From the depth of my heart, I say to you, this is our collective success, moment of glory and our chance to make history. You have all been wonderful. Thank you most sincerely.

To my esteemed colleagues on the Governing Council, as we prepare for the arduous task ahead, it is quite challenging, but with your cooperation, invaluable support and unwavering commitment, I dare say, together, we will take the Criminal Justice and Criminology Profession to the next level.

I trust that as we collectively resolve today to drive the change we desire, in months ahead, you all will stand by me as we evolve a befitting future for our profession and institute.

To all my well-wishers too numerous to mention, I sincerely appreciate your individual and collective support that made this day a reality. May God crown your activities with resounding success.

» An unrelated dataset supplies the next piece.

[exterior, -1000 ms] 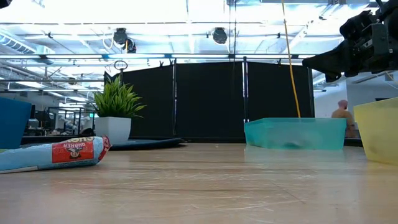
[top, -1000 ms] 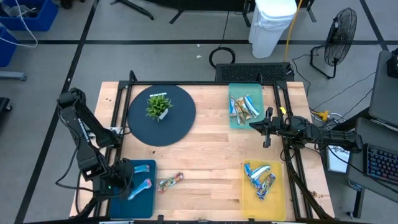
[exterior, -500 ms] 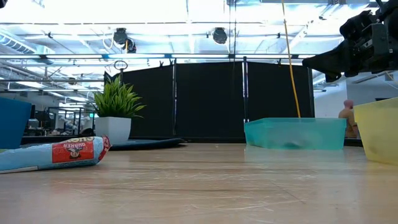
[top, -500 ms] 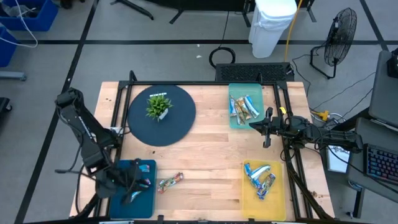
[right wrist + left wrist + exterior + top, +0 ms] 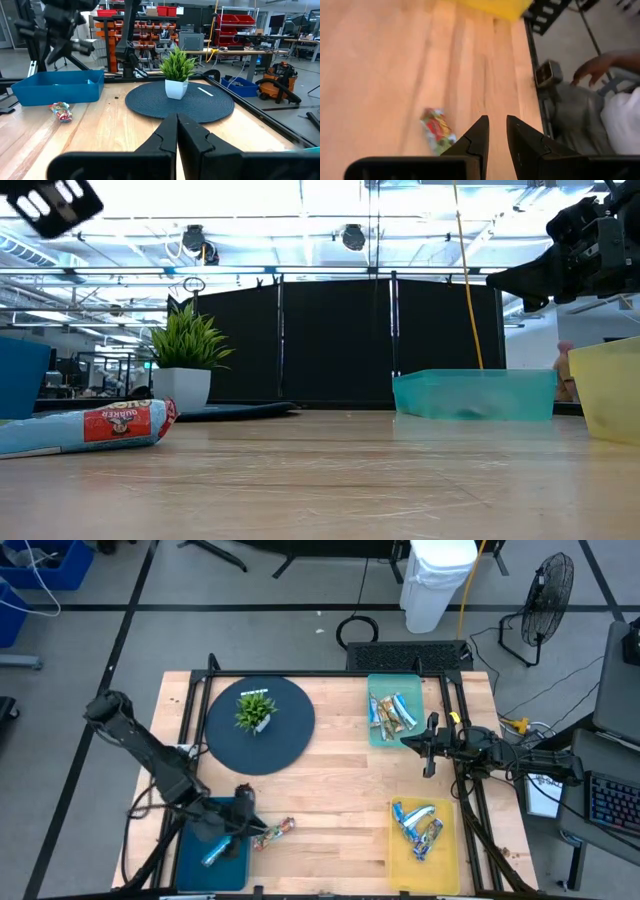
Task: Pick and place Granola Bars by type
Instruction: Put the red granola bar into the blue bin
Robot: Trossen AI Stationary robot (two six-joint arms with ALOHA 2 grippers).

Distinguished Ladies and Gentlemen let me conclude by reiterating the challenge you have thrust on me, by this historic investiture. I will neither fail nor falter. I will uphold and defend the integrity and honour of the Criminal Justice and Criminology Profession and use this office to advance the cause of the Institute and humanity at large.

As an institute, we would stand up and be counted in the battle for the renaissance of the nation’s criminal justice and criminology administration system to promote social values. In words and actions, integrity and the common good will be our watch words. We will continually have our eyes on the ball and think of the big picture. Hopefully, at the end of my tenure, I will pass on to my successor, a banner without stain.

As I look forward working with this great team, I sincerely thank you once again for the confidence reposed in me.

I thank you all for listening, stay safe and God bless you all.

Long live the Institute of Criminal Justice & Criminology Administration.
Long live the Federal Republic of Nigeria.